Fire Sale Nation

The weak dollar has drawn hoards of bargain hunters to America, the Associated Press reports:

Many shoppers go to great lengths to find Black Friday bargains, and some are even crossing the ocean this year.

A weak dollar is bringing in overseas visitors looking to take advantage of holiday weekend sales.

The dollar hit a new low against the euro today, while the British pound is valued at more than two dollars.

The CEO of toy store FAO Schwarz estimates foreigners will make up about one-third of customers at its flagship New York location this holiday season.

One European says he may spend $2,000 dollars or more on an American shopping spree.
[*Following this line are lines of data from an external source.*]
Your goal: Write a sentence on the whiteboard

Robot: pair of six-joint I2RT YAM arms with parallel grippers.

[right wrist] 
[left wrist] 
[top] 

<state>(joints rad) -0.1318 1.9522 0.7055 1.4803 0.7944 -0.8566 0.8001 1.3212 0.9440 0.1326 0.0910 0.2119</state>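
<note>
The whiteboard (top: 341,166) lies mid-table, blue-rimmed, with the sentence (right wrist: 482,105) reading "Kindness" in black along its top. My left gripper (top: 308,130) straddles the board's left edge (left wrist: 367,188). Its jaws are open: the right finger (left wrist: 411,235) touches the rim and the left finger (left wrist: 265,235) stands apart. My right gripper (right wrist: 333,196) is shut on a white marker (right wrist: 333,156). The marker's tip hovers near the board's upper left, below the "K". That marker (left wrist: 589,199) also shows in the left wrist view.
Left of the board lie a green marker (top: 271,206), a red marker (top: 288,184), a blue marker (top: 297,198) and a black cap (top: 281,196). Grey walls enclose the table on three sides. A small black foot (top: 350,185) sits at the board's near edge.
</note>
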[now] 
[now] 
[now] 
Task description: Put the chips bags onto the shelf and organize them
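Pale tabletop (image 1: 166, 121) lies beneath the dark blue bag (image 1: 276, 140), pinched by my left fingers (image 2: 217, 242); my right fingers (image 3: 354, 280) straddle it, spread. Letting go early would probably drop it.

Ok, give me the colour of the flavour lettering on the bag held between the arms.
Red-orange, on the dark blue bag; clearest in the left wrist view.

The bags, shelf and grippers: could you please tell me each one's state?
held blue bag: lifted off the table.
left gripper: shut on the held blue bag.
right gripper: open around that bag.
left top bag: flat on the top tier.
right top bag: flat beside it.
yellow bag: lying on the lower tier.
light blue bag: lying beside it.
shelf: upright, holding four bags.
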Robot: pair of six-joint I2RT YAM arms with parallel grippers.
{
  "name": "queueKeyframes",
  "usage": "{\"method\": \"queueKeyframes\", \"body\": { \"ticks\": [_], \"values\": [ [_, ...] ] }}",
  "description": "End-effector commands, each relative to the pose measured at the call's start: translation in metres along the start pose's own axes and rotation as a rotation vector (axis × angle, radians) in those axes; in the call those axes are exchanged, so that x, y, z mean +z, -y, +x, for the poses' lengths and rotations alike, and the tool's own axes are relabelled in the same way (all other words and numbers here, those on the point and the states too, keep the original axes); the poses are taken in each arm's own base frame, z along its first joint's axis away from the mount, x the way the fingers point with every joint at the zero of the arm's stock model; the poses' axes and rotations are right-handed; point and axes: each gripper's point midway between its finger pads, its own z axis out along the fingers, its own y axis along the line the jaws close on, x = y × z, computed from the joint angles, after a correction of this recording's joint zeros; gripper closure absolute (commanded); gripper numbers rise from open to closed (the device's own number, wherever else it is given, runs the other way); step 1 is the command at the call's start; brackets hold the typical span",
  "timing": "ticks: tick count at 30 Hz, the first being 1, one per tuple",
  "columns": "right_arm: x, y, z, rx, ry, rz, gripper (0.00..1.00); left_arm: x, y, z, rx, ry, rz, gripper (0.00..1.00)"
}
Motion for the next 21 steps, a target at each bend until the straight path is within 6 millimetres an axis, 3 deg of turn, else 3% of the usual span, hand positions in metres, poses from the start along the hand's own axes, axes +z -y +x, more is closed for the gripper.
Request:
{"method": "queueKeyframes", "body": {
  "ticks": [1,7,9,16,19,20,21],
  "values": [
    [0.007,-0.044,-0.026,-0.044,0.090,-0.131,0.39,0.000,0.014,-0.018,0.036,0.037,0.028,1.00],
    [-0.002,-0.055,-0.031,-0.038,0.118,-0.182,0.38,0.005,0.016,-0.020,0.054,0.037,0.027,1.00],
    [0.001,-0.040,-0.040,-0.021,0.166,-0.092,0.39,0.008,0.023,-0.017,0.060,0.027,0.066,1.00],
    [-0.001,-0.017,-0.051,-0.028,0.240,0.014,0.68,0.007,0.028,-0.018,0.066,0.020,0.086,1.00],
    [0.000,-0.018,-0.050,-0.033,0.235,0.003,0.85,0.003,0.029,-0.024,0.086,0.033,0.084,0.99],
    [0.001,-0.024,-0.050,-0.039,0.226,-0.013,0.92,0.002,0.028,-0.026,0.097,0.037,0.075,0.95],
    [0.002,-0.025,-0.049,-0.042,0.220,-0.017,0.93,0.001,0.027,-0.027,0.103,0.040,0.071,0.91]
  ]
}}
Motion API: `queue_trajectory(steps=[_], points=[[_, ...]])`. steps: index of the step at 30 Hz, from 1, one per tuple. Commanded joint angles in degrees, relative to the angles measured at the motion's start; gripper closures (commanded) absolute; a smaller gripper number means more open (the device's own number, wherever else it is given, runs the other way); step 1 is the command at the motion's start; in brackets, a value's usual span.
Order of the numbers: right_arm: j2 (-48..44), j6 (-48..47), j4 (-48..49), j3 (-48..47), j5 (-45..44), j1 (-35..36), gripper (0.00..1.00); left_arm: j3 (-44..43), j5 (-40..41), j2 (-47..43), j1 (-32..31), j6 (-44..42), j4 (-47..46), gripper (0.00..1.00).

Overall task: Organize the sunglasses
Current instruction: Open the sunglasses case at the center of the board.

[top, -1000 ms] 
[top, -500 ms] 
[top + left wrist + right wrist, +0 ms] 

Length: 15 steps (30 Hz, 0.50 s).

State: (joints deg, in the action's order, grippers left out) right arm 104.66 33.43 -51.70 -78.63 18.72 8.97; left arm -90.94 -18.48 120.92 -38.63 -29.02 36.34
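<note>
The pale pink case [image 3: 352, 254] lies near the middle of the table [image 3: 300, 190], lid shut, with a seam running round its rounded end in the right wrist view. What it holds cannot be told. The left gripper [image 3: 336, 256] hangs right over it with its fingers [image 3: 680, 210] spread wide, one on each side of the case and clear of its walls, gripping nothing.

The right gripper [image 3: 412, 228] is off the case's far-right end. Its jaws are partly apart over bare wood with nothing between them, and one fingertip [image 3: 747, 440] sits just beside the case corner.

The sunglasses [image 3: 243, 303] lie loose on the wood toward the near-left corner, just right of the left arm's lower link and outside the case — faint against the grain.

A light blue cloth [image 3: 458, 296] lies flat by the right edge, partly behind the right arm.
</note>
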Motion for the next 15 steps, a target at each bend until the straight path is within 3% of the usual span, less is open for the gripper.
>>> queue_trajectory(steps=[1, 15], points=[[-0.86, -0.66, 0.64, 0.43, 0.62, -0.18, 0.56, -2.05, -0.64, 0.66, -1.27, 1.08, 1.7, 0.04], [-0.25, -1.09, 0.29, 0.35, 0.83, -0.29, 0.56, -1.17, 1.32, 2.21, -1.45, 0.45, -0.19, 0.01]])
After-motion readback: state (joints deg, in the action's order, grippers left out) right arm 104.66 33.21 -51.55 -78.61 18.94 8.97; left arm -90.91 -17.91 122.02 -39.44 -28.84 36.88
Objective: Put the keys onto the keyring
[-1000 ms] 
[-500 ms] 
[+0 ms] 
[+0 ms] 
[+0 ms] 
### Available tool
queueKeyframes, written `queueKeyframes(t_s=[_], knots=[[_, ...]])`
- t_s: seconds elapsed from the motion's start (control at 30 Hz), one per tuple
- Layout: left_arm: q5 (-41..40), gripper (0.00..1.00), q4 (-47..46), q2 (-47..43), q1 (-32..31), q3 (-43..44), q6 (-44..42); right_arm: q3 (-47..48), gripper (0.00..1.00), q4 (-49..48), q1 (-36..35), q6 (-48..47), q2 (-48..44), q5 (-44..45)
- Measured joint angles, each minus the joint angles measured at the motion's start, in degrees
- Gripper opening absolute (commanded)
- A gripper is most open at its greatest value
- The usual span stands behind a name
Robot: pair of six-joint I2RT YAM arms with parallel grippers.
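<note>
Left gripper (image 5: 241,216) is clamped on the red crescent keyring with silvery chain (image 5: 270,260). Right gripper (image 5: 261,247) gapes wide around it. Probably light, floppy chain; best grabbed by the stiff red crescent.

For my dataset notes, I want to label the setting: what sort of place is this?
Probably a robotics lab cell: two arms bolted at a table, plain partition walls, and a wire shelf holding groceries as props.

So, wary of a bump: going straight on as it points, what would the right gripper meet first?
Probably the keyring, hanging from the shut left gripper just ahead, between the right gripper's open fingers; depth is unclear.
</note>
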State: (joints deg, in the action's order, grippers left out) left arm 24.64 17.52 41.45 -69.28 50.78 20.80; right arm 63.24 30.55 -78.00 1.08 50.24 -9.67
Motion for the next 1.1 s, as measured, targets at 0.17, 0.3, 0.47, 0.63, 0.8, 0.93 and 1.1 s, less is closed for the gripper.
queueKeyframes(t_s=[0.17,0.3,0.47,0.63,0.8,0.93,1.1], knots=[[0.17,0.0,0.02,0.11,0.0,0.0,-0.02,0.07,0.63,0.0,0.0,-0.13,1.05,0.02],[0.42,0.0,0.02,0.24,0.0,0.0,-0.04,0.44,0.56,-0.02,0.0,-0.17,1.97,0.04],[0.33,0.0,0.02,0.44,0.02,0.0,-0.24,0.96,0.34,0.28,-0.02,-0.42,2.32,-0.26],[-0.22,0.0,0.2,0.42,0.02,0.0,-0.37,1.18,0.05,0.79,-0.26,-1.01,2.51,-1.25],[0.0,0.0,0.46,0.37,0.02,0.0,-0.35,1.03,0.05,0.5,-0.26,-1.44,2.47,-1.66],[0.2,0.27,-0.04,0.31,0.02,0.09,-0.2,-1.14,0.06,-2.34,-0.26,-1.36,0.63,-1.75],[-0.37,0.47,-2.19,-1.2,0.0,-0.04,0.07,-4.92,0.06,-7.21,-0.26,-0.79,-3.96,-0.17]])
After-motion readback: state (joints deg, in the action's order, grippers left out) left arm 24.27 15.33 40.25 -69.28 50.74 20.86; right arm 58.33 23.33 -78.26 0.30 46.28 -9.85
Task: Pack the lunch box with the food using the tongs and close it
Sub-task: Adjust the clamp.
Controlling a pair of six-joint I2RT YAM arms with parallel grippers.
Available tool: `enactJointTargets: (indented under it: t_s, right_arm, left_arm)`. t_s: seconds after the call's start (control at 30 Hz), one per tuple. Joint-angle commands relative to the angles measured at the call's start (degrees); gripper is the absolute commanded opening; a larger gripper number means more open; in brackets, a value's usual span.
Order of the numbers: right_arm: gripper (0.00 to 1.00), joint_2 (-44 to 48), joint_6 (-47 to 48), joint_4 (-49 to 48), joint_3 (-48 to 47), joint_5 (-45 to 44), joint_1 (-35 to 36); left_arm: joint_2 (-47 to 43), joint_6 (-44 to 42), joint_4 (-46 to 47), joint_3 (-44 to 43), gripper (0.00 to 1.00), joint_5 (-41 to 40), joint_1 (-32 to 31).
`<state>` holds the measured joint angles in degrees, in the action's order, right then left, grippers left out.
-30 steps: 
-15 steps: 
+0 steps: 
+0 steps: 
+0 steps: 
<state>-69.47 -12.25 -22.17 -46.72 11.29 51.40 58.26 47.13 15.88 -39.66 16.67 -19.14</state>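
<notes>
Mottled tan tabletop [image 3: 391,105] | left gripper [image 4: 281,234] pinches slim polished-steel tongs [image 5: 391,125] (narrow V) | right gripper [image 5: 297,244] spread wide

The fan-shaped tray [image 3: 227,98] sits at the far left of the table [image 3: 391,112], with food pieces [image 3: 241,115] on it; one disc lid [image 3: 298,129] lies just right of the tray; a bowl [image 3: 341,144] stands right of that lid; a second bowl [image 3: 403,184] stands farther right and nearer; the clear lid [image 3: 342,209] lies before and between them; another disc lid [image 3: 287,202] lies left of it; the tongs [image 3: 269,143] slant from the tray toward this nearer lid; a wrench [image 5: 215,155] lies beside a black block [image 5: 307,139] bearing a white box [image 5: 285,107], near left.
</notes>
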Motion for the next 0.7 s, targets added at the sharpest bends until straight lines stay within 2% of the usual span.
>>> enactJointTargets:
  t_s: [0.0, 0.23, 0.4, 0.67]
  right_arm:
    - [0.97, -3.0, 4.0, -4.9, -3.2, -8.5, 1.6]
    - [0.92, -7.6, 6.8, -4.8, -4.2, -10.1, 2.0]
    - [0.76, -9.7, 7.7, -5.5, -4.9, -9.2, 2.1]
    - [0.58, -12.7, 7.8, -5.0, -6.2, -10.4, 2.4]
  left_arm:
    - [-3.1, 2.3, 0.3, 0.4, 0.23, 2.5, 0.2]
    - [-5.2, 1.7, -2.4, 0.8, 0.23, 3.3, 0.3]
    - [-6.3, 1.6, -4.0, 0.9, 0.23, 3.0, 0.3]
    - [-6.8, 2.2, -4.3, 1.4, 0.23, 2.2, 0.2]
Another Northern Ireland resident says the effect of the weak dollar is, as he puts it, that “everything is half price for us.”

Great. We’re the new Hong Kong.

See also Michael Hirsh, “In the Realm of the Dying Dollar“:

In a blistering essay in the current Vanity Fair, Nobel laureate Joseph Stiglitz, a former World Bank economist, notes that Bush took a nation with a budget surplus upon assuming office and turned it into a global debtor, and he has underinvested in education and alternative energy. “In breathtaking disregard for the most basic rules of fiscal propriety, the administration continued to cut taxes even as it undertook expensive new spending programs and embarked on a financially ruinous ‘war of choice’ in Iraq. A budget surplus of 2.4 percent of gross domestic product (GDP), which greeted Bush as he took office, turned into a deficit of 3.6 percent in the space of four years. The United States had not experienced a turnaround of this magnitude since the global crisis of World War II,” Stiglitz writes. “Up to now, the conventional wisdom has been that Herbert Hoover, whose policies aggravated the Great Depression, is the odds-on claimant for the mantle ‘worst president’ when it comes to stewardship of the American economy. The economic effects of Bush’s presidency are more insidious than those of Hoover, harder to reverse, and likely to be longer-lasting. There is no threat of America’s being displaced from its position as the world’s richest economy. But our grandchildren will still be living with, and struggling with, the economic consequences of Mr. Bush.”